A report of early (13 + 0 to 14 + 6 weeks) and mid-trimester amniocenteses: 10 years' experience.

OBJECTIVE

To report in singleton pregnancies the post-procedure safety and maternal complications of early amniocenteses performed between 13 + 0 and 14 + 6 weeks of gestation and mid-trimester amniocenteses performed between 15 + 0 and 18 + 6 weeks of gestation.

METHODS

The study was carried out at the Prenatal Diagnosis Center, Siena University, Italy, during a 10-year period, following the Regional Protocol for Prenatal Diagnosis. Our study population included 3769 amniocenteses, 475 early and 3294 mid-trimester. Complications considered included miscarriage (immediately after the procedure and until 24 weeks of gestation), blood-stained amniotic fluid, failed cell culture, amniotic fluid leakage, preterm premature rupture of the membranes (PROM), preterm delivery and presence of neonatal talipes equinovarous.

RESULTS

Cytogenetic anomalies were found in 111 cases (2.9%), 18 occurring early and the other 93 in mid-trimester.

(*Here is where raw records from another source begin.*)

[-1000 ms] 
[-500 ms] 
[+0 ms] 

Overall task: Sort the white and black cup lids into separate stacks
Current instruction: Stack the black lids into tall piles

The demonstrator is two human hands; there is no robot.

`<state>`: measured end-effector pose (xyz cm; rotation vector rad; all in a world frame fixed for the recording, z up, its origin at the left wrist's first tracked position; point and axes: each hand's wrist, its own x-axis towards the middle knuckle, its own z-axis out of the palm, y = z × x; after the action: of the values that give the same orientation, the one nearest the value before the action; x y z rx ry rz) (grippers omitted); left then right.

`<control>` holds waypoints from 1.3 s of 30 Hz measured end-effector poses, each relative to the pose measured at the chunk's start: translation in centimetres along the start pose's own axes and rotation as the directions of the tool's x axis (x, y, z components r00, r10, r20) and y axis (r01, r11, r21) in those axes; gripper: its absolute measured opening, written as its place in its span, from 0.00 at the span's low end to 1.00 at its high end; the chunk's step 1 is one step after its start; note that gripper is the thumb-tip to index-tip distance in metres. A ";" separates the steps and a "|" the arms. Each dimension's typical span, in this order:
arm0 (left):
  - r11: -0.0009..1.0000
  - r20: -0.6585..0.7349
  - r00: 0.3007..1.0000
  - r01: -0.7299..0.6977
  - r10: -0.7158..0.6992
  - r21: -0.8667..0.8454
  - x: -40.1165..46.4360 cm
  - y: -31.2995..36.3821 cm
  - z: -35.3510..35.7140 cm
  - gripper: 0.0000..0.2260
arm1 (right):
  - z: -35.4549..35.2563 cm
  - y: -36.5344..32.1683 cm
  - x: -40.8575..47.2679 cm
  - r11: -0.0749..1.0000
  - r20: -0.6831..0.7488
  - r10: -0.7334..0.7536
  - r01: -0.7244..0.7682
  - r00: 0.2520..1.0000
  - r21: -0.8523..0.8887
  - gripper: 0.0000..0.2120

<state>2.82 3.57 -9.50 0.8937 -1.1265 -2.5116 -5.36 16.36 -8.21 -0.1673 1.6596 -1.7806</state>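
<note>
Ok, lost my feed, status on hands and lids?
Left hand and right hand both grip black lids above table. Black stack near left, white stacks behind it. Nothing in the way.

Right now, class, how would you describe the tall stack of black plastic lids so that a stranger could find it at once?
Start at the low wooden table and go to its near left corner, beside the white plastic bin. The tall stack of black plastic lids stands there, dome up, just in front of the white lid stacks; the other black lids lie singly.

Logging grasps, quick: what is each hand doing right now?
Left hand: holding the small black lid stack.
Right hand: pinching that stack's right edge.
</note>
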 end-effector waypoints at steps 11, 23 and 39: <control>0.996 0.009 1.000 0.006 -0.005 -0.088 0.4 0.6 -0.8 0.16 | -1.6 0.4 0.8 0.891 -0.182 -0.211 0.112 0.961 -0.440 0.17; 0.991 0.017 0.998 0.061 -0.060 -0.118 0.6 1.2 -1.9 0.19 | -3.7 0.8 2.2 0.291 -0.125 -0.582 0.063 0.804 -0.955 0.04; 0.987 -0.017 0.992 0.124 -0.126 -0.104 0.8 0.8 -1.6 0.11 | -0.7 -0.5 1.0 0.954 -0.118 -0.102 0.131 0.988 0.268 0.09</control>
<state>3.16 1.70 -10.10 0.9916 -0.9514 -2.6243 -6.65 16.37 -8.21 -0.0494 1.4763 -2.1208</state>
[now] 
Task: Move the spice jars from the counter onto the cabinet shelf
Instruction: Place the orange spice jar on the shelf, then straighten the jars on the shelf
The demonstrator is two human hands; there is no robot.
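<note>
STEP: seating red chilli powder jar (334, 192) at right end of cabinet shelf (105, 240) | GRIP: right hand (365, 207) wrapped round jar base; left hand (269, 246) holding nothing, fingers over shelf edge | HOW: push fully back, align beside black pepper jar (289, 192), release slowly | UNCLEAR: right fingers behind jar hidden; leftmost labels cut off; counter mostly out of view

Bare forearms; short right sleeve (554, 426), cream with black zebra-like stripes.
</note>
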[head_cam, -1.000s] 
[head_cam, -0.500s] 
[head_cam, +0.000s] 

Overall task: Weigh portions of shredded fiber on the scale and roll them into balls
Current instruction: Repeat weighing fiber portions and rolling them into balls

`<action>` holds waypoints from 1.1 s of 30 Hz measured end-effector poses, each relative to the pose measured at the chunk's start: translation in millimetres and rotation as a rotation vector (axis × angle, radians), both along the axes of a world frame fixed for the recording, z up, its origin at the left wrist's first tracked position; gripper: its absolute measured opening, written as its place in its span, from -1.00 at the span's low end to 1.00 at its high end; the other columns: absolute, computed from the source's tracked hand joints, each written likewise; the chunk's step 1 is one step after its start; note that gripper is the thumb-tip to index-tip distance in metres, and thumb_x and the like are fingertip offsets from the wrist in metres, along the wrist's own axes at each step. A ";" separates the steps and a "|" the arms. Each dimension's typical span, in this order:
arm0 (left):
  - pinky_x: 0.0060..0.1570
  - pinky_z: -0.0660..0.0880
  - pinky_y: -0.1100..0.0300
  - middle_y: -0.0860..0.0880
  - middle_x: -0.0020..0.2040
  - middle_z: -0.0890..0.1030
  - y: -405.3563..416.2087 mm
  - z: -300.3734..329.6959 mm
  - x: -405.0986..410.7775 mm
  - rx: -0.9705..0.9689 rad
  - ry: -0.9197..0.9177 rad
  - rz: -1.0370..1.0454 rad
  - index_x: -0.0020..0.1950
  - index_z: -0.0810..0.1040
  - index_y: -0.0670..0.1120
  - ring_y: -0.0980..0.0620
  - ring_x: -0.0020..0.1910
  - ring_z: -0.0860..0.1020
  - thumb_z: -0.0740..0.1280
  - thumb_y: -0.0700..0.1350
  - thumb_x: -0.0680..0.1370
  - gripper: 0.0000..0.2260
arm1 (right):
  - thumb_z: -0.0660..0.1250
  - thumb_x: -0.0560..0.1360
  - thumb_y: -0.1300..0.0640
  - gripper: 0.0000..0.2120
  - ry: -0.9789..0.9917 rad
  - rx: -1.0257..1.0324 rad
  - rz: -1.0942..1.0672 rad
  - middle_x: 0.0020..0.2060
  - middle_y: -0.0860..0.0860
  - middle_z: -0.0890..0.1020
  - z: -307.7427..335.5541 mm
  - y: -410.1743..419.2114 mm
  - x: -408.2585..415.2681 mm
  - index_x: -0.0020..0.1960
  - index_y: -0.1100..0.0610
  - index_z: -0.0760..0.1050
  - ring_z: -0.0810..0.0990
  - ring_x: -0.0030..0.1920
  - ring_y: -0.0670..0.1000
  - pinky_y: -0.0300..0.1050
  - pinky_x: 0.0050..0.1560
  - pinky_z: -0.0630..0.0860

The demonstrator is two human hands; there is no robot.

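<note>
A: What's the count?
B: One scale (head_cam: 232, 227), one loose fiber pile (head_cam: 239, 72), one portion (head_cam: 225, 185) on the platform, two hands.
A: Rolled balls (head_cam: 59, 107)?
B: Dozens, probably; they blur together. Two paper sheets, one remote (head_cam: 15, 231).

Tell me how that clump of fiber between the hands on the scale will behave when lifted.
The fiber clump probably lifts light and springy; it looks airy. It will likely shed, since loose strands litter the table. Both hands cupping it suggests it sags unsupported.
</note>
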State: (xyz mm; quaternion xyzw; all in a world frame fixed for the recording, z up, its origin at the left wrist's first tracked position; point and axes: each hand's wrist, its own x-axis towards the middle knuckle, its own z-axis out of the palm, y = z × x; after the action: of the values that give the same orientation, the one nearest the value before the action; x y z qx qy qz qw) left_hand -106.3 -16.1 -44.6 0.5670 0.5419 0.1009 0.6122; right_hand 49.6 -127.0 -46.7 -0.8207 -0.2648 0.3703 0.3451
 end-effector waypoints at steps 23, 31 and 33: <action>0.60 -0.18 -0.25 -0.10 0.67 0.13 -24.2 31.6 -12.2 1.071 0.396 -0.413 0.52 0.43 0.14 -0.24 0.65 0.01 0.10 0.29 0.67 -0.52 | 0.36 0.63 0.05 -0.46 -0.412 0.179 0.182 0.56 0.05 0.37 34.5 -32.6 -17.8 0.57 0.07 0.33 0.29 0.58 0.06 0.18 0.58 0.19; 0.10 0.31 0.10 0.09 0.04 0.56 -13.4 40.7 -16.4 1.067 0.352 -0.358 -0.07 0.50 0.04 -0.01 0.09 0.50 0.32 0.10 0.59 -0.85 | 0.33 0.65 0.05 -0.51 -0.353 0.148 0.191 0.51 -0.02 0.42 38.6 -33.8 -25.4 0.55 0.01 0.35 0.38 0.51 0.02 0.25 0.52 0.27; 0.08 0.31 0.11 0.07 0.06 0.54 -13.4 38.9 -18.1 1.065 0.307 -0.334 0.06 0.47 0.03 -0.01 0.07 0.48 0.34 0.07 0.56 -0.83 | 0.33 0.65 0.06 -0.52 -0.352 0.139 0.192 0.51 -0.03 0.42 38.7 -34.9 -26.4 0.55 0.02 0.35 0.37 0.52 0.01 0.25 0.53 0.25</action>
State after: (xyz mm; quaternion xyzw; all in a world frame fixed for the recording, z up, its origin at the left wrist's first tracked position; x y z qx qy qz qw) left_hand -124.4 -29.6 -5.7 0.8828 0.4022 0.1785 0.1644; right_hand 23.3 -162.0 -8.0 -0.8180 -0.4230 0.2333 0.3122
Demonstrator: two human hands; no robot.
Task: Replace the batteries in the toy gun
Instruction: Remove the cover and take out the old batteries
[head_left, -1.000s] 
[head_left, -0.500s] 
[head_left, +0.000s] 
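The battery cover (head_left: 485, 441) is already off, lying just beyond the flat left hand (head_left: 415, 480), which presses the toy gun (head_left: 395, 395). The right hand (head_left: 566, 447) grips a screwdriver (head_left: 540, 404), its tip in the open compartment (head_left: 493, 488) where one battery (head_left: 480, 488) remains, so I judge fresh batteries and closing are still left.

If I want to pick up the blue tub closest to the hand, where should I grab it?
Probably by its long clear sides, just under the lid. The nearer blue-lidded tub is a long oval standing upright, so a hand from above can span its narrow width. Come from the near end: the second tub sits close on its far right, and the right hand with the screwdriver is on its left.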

Miscarriage occurred in two cases in the early amniocentesis group (0.4%) and in ten cases among the mid-trimester group (0.3%). The overall loss of pregnancies due to amniocentesis in this study was 0.3%. Amniotic fluid was stained in 1.2% in the early group and 0.9% in the mid-trimester group. Amniotic fluid leakage was noted in 1.4% and 1.2%, preterm PROM was noted in 3.3%) and 3%, and preterm delivery occurred in 8% and 7.6%, respectively. There were no cases of failed amniotic culture and no cases of talipes equinovarous documented.

CONCLUSIONS

The risks of early amniocentesis performed between 13 + 0 and 14 + 6 weeks appear to be comparable to those of mid-trimester amniocentesis and thus early amniocentesis could be offered to the parents, as an alternative to chorionic villus sampling, in order to obtain cytogenetic results earlier in pregnancy without a significantly increased risk for both mother and fetus. Further operators' experience with the method, based on long and accurate follow-up, and further studies are necessary to assess the safety of the method.